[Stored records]
--- START ---
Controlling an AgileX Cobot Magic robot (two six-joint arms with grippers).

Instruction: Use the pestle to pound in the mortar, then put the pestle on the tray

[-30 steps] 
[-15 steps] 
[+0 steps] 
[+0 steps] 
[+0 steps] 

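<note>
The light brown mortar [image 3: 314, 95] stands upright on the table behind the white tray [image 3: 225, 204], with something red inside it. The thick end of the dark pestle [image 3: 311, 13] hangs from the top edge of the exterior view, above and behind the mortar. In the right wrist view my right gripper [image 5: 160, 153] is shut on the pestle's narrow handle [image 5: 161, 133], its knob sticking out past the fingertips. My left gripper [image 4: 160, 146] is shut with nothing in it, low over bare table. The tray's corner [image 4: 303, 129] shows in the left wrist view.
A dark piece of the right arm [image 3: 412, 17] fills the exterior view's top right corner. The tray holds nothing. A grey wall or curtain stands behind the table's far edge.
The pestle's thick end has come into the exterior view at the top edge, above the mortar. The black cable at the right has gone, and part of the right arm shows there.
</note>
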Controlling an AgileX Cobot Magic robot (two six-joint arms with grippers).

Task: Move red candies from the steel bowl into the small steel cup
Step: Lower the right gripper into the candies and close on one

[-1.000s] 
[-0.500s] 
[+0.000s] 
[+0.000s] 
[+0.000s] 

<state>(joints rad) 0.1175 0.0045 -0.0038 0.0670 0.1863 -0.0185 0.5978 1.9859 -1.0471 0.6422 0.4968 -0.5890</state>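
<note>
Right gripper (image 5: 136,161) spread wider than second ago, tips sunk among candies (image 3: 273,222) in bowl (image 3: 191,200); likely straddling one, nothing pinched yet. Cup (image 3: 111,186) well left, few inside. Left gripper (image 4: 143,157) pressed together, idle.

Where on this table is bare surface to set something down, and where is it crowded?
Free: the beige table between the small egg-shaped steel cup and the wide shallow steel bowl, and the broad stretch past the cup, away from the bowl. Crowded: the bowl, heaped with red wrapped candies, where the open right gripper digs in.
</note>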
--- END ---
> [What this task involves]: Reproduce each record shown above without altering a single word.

> [Response to the exercise]:
Controlling an AgileX Cobot Magic robot (two six-joint arms with grippers).

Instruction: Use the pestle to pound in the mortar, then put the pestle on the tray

[-30 steps] 
[-15 steps] 
[+0 steps] 
[+0 steps] 
[+0 steps] 

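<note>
The light brown mortar [image 3: 314, 95] stands upright on the table behind the white tray [image 3: 225, 204], with something red inside it. The thick end of the dark pestle [image 3: 311, 13] hangs from the top edge of the exterior view, above and behind the mortar. In the right wrist view my right gripper [image 5: 160, 153] is shut on the pestle's narrow handle [image 5: 161, 133], its knob sticking out past the fingertips. My left gripper [image 4: 160, 146] is shut with nothing in it, low over bare table. The tray's corner [image 4: 303, 129] shows in the left wrist view.
A dark piece of the right arm [image 3: 412, 17] fills the exterior view's top right corner. The tray holds nothing. A grey wall or curtain stands behind the table's far edge.
The pestle's thick end has come into the exterior view at the top edge, above the mortar. The black cable at the right has gone, and part of the right arm shows there.
</note>
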Controlling an AgileX Cobot Magic robot (two six-joint arms with grippers).

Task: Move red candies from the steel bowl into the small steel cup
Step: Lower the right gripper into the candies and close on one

[-1.000s] 
[-0.500s] 
[+0.000s] 
[+0.000s] 
[+0.000s] 

<state>(joints rad) 0.1175 0.0045 -0.0038 0.0670 0.1863 -0.0185 0.5978 1.9859 -1.0471 0.6422 0.4968 -0.5890</state>
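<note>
Right gripper (image 5: 136,161) spread wider than second ago, tips sunk among candies (image 3: 273,222) in bowl (image 3: 191,200); likely straddling one, nothing pinched yet. Cup (image 3: 111,186) well left, few inside. Left gripper (image 4: 143,157) pressed together, idle.

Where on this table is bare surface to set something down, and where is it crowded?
Free: the beige table between the small egg-shaped steel cup and the wide shallow steel bowl, and the broad stretch past the cup, away from the bowl. Crowded: the bowl, heaped with red wrapped candies, where the open right gripper digs in.
</note>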

The answer has been written out completely.